Best way for an app to accept traffic on 30,000+ interfaces?

Fleuriot Damien ml at my.gd
Thu Mar 21 13:59:13 UTC 2013


On Mar 21, 2013, at 2:57 PM, Ermal Luçi <eri at freebsd.org> wrote:

> 
> 
> 
> On Thu, Mar 21, 2013 at 2:54 PM, Fleuriot Damien <ml at my.gd> wrote:
> 
> On Mar 21, 2013, at 9:25 AM, Ermal Luçi <eri at freebsd.org> wrote:
> 
> > On Thu, Mar 21, 2013 at 1:59 AM, Mark D <markd-freebsd-net at bushwire.net>wrote:
> >
> >> (Hopefully this isn't too out-of-scope for this list..)
> >>
> >> I have an application in mind that I'd like to have accept/respond to
> >> UDP queries sent to perhaps 30K contiguous IP addresses (most likely
> >> IPV6 addresses because such ranges are easy to come by, but
> >> conceptually ipv4 as well).
> >>
> >> This would all be on a small number of FBSD instances.
> >>
> >> Though it could be done, I don't really want to create 30K interfaces
> >> and have the application bind 30K sockets as it's not clear if that
> >> will scale if I try an address range that expands to, say, 1M IPs
> >> wide.
> >>
> >> This address range would be internet-facing and responding to random
> >> remote clients.
> >>
> >> My first thought is to use SOCK_RAW in much the same way that natd
> >> does - at least to receive the traffic.
> >>
> >> Is that a sensible and viable approach or is there a better/easier
> >> way?
> >>
> >>
> >> Mark.
> >> _______________________________________________
> >> freebsd-net at freebsd.org mailing list
> >> http://lists.freebsd.org/mailman/listinfo/freebsd-net
> >> To unsubscribe, send any mail to "freebsd-net-unsubscribe at freebsd.org"
> >>
> >
> >
> > How about firing up one of the firewall/pfil(9) consumers like (ipfw/pf)
> > and adding rules to redirect traffic to a socket bound on loopback?
> >
> > --
> > Ermal
> 
> 
> I fail to see how that's different from what I suggested with PF's rdr rule ?
> 
> I never saw the e-mail in this thread! 
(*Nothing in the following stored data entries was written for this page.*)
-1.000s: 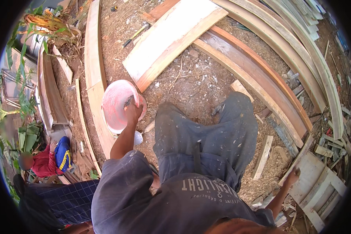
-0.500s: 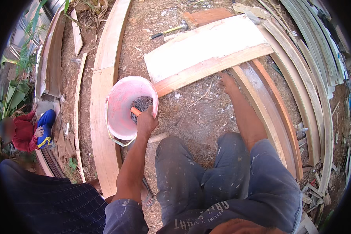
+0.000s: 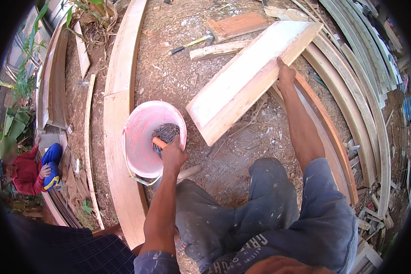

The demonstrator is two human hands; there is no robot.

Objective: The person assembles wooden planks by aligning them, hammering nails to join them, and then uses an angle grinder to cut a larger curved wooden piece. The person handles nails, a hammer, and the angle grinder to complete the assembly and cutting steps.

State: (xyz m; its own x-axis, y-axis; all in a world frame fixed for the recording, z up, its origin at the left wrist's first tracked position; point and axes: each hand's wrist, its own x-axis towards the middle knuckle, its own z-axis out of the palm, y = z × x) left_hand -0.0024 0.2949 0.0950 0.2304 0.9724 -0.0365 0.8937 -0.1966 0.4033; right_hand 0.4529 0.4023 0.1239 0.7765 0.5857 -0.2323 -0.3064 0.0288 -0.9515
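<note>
My left hand [image 3: 174,155] is closed on the near right rim of a pink-and-white bucket [image 3: 139,116]. Inside lies a heap of nails [image 3: 170,130]. A short orange handle [image 3: 159,142] juts into the bucket beside my fingers; whether I hold it too I cannot tell. My right hand [image 3: 286,73] grips the near long edge of a wooden board [image 3: 246,71] with a white upper face. The board slants from its near left corner up to the far right, and its far right part overlaps the planks there.
A hammer [image 3: 192,45] and a short wood strip [image 3: 219,49] lie beyond the board. Long planks run at left [image 3: 118,105] and right [image 3: 338,96]. A person in red [image 3: 25,171] sits at far left; another person's dark checked garment [image 3: 68,246] is close at lower left.
My right hand has moved up from the ground to the board's edge. The board has swung round more steeply, its left end coming nearer me. My left hand stays at the bucket.
</note>
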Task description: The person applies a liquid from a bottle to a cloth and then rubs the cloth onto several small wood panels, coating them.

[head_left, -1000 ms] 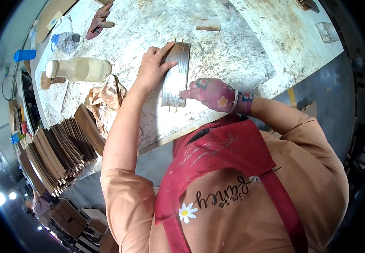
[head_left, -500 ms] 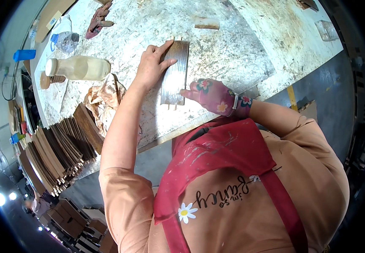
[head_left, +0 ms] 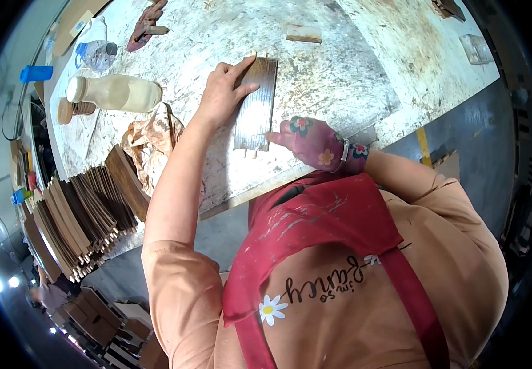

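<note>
A dark brown wooden slat with small pale pegs at both ends lies on the stained white worktable. My bare left hand steadies it from the left, with its thumb on the top face and its index finger at the far end. My right hand, in a purple flowered glove, is closed at the slat's near right corner. Its leading fingertips touch the wood there. Whatever the right fingers may hold is hidden.
Many similar slats stand in a row at the left, beside a crumpled stained cloth. A capped bottle, a clear jug and a dirty glove lie farther off. A pale block and a glass jar are beyond.
My right hand has shifted very slightly along the slat's near end. My left hand keeps its place on the slat. The whole view has moved a little.
</note>
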`<state>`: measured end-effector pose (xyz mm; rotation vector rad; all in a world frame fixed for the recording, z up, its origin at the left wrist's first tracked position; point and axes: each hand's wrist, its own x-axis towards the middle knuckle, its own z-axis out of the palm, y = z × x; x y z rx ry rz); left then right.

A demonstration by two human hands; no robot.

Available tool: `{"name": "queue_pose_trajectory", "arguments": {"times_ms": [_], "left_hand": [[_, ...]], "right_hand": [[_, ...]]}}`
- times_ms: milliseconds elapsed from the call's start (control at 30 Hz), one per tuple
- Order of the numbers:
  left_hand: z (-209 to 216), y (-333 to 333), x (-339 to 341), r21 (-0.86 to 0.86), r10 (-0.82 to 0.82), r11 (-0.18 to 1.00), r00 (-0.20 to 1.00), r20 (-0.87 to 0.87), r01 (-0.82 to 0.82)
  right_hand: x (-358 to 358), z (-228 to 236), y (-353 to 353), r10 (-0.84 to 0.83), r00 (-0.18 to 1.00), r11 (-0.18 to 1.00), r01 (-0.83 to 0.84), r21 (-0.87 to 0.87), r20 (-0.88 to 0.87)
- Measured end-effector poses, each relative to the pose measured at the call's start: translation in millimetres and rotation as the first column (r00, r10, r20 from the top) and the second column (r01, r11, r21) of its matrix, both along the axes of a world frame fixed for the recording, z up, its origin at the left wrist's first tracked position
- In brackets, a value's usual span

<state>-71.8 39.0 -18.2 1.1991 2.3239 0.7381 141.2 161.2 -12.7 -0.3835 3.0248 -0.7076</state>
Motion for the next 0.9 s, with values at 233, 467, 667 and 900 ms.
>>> {"name": "queue_pose_trajectory", "arguments": {"times_ms": [233,467,667,900], "left_hand": [[2,1,2,-0.028,0.013,1.000,1.000,0.006,-0.013],[3,2,2,-0.009,0.012,1.000,1.000,-0.003,-0.012],[3,0,2,0.000,0.006,1.000,1.000,-0.009,-0.006],[1,1,3,0.009,0.013,1.000,1.000,-0.016,-0.013]], "right_hand": [[2,1,5,-0.002,0.999,1.000,0.002,0.006,-0.040],[2,7,4,-0.058,0.998,0.997,0.059,-0.047,0.004],[-1,-2,5,-0.074,0.997,0.995,0.075,-0.071,0.012],[1,0,1,-0.090,0.996,0.995,0.089,-0.045,-0.002]]}}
Find below a copy of the text I posted :

==
Use PF ? :p

Rdr quick on $wan inet6 proto udp from any to 2001:1234::1/120 port 12345 tag uwin -> ::1

Pass in quick on $wan inet6 proto udp tagged $uwin

That's a bit dirty though, using PAT on ip6...

==


Here you go.

From what I understand, that would be pretty similar to what you suggested, aye ?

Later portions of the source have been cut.